After a whole year of Ren using Zuko's admiration to make him get attached and feel like he belonged, it finally happened: Ursa had Azula. And for the first time, Ren felt real interest. He’d seen Azula as an adult in his past life: the unmatched prodigy, the brilliant mind broken by loneliness and a lack of love. But the girl in front of him was different: a creature, a blue fire that didn't know yet if she wanted to hug the world or burn it down. She looked at him the day they met with something no other family member had shown him: curiosity. —"Who are you?" she asked, all of three years old, with no fear, no respect, no barriers. Ren smiled, soft and patient. —"I'm your big brother," he answered. "And if you want, I can teach you how to understand everyone here." Azula didn't fully get it, but she nodded, taking the offer like it was a secret. That was the beginning. The first seeds of manipulation.

With Zuko, it was simple: cold justice, discipline, reasonable expectations. Zuko grew up believing Ren was what he was supposed to be: strong, balanced, reliable… untouchable. Ren never humiliated him. Never hit him. Never comforted him. He was just a distant ideal that Zuko wanted to reach but never could. With Azula, though, Ren used a totally different method. She was brilliant, cruel, powerful… but deeply, desperately needy. She needed attention, approval, affection that Ozai would never give her. Ren filled that void with surgical precision. He cheered for her when no one else did. He corrected her without being harsh, but without being soft. He taught her that the world obeyed the strong, sure… but that even the strong needed invisible allies. Azula started seeing him as the only person who wasn't intimidated by her, who didn't treat her like a monster or a little girl. As someone who actually got her. And Ren knew it. Every word from him was a thread. Every piece of advice, a knot. Every gesture, a permanent mark. Soon, Azula stopped looking for Ozai's approval… and started looking for Ren's. That was Ren's second rebirth: the day he stopped being a kid adopted by royalty… and became the silent architect of the future he was going to rewrite himself.
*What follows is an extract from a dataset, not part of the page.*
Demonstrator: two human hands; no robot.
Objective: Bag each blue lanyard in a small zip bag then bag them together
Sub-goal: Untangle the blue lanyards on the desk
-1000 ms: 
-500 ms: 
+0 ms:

With all that swirling in his head, he remembered that afternoon when Zuko had fallen right into the palm of his hand...

The throne room was burning with a heat that didn't come from the fire, but from the presence of the man sitting at the top. Ozai was standing in front of a military instructor, who kept his head down in shame. —"Prince Zuko disobeyed orders again, my Lord," the man reported. "He interfered in a combat exercise and almost got hurt." Zuko was next to the instructor, small, shaking, hands clenched at his sides. Azula watched from afar with an amused smile. Ren, on the other hand, stood a few steps back, calculating the scene, second by second.